What is needed here is an exact copy of all the data.

****************************************

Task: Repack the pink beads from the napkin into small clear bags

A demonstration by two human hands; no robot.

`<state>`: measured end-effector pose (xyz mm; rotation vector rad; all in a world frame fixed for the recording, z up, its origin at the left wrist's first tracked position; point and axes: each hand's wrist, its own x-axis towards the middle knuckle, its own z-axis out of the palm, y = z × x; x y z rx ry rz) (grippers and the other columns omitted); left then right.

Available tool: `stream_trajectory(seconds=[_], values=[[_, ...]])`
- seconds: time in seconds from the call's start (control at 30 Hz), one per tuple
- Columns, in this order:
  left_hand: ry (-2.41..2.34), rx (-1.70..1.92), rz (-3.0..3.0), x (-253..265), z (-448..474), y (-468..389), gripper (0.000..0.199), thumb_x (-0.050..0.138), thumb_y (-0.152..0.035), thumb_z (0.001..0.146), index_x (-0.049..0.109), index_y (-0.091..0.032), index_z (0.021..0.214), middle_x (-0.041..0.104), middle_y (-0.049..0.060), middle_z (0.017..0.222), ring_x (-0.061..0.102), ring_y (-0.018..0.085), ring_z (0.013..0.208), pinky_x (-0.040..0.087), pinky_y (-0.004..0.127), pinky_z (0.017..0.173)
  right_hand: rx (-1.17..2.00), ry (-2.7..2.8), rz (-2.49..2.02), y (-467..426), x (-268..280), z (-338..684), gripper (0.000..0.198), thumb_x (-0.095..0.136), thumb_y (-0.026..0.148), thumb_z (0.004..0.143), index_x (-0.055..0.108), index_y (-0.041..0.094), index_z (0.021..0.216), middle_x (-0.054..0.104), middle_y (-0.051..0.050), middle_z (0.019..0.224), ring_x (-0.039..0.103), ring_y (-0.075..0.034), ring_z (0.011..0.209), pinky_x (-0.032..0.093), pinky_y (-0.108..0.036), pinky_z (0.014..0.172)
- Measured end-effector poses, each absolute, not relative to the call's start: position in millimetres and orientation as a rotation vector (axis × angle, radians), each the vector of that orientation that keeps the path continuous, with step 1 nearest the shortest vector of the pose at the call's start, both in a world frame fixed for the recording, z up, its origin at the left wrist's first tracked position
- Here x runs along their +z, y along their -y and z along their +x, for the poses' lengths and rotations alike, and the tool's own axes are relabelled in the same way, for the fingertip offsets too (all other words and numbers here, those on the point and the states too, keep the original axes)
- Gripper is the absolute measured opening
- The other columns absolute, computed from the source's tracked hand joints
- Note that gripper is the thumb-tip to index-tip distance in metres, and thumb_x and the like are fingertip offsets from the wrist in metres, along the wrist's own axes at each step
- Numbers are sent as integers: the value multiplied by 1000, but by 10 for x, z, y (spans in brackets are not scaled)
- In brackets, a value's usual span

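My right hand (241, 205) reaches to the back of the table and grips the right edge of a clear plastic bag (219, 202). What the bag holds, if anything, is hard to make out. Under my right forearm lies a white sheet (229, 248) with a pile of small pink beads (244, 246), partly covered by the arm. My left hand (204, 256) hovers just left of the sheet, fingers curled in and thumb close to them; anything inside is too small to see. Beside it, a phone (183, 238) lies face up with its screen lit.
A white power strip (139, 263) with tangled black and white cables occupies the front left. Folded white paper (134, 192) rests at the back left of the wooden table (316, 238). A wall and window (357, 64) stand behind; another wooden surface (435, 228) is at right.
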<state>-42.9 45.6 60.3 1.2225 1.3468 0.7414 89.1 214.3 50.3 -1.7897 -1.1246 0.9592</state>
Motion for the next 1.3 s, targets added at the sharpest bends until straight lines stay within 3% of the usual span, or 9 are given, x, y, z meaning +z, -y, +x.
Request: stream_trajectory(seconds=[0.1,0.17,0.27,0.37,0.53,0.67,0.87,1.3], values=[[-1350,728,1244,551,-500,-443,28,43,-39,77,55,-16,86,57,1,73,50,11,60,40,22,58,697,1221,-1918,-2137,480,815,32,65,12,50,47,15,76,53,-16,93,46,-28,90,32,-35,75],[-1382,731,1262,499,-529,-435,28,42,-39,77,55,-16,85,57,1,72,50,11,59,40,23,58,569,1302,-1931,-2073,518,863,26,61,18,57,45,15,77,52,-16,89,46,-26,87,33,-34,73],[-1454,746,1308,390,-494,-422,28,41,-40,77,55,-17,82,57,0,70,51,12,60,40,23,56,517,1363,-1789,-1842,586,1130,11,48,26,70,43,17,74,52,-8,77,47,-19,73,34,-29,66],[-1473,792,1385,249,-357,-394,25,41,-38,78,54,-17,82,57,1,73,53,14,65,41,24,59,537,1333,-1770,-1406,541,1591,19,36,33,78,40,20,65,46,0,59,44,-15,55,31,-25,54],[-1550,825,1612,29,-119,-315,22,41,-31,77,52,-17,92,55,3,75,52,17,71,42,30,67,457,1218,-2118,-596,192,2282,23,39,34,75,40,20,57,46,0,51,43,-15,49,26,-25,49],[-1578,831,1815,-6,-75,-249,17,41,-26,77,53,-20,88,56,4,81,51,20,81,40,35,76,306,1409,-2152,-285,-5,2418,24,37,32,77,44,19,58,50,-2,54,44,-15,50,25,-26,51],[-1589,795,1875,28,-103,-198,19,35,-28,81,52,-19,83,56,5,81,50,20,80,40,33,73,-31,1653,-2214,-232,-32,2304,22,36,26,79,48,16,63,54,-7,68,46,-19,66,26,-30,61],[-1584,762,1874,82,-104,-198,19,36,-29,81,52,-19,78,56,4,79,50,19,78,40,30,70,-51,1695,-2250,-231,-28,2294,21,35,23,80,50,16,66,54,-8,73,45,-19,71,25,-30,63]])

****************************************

Task solution >>
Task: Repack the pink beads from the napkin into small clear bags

A demonstration by two human hands; no robot.

`<state>`: measured end-effector pose (xyz mm; rotation vector rad; all in a world frame fixed for the recording, z up, its origin at the left wrist's first tracked position; point and axes: each hand's wrist, its own x-axis towards the middle knuckle, its own z-axis out of the palm, y = z × x; x y z rx ry rz) (grippers and the other columns omitted); left then right.

Available tool: `stream_trajectory(seconds=[_], values=[[_, ...]])`
- seconds: time in seconds from the call's start (control at 30 Hz), one per tuple
- Columns, in this order:
  left_hand: ry (-2.41..2.34), rx (-1.70..1.92), rz (-3.0..3.0), x (-253..265), z (-448..474), y (-468..389), gripper (0.000..0.199), thumb_x (-0.050..0.138), thumb_y (-0.152..0.035), thumb_z (0.001..0.146), index_x (-0.049..0.109), index_y (-0.091..0.032), index_z (0.021..0.214), middle_x (-0.041..0.104), middle_y (-0.049..0.060), middle_z (0.017..0.222), ring_x (-0.061..0.102), ring_y (-0.018..0.085), ring_z (0.013..0.208), pinky_x (-0.040..0.087), pinky_y (-0.004..0.127), pinky_z (0.017..0.173)
  right_hand: rx (-1.17..2.00), ry (-2.7..2.8), rz (-2.49..2.02), y (-467..426), x (-268..280), z (-338..684), gripper (0.000..0.198), thumb_x (-0.095..0.136), thumb_y (-0.026..0.148), thumb_z (0.004..0.143), index_x (-0.055..0.108), index_y (-0.041..0.094), index_z (0.021..0.216), middle_x (-0.054..0.104), middle_y (-0.051..0.050), middle_z (0.019..0.224), ring_x (-0.039..0.103), ring_y (-0.075..0.034), ring_z (0.011..0.209), pinky_x (-0.032..0.093), pinky_y (-0.108..0.036), pinky_z (0.014..0.172)
- Measured end-effector poses, each absolute, not relative to the call's start: position in millimetres and orientation as a rotation vector (axis × angle, radians), each the vector of that orientation that keeps the path continuous, with step 1 nearest the shortest vector of the pose at the call's start, both in a world frame fixed for the recording, z up, its origin at the left wrist's first tracked position
- Here x runs along their +z, y along their -y and z along their +x, for the poses' lengths and rotations alike, and the tool's own axes are relabelled in the same way, for the fingertip offsets too (all other words and numbers here, those on the point and the states too, keep the original axes)
- Gripper is the absolute measured opening
- The other columns absolute, computed from the source's tracked hand joints
- Note that gripper is the thumb-tip to index-tip distance in metres, and thumb_x and the like are fingertip offsets from the wrist in metres, along the wrist's own axes at each step
- Numbers are sent as integers: the value multiplied by 1000, but by 10 for x, z, y (spans in brackets are not scaled)
- In brackets, a value's usual span

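My right hand (241, 205) reaches to the back of the table and grips the right edge of a clear plastic bag (219, 202). What the bag holds, if anything, is hard to make out. Under my right forearm lies a white sheet (229, 248) with a pile of small pink beads (244, 246), partly covered by the arm. My left hand (204, 256) hovers just left of the sheet, fingers curled in and thumb close to them; anything inside is too small to see. Beside it, a phone (183, 238) lies face up with its screen lit.
A white power strip (139, 263) with tangled black and white cables occupies the front left. Folded white paper (134, 192) rests at the back left of the wooden table (316, 238). A wall and window (357, 64) stand behind; another wooden surface (435, 228) is at right.
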<state>-42.9 45.6 60.3 1.2225 1.3468 0.7414 89.1 214.3 50.3 -1.7897 -1.1246 0.9592</state>
Motion for the next 1.3 s, targets added at the sharpest bends until straight lines stay within 3% of the usual span, or 9 are given, x, y, z meaning +z, -y, +x.
Request: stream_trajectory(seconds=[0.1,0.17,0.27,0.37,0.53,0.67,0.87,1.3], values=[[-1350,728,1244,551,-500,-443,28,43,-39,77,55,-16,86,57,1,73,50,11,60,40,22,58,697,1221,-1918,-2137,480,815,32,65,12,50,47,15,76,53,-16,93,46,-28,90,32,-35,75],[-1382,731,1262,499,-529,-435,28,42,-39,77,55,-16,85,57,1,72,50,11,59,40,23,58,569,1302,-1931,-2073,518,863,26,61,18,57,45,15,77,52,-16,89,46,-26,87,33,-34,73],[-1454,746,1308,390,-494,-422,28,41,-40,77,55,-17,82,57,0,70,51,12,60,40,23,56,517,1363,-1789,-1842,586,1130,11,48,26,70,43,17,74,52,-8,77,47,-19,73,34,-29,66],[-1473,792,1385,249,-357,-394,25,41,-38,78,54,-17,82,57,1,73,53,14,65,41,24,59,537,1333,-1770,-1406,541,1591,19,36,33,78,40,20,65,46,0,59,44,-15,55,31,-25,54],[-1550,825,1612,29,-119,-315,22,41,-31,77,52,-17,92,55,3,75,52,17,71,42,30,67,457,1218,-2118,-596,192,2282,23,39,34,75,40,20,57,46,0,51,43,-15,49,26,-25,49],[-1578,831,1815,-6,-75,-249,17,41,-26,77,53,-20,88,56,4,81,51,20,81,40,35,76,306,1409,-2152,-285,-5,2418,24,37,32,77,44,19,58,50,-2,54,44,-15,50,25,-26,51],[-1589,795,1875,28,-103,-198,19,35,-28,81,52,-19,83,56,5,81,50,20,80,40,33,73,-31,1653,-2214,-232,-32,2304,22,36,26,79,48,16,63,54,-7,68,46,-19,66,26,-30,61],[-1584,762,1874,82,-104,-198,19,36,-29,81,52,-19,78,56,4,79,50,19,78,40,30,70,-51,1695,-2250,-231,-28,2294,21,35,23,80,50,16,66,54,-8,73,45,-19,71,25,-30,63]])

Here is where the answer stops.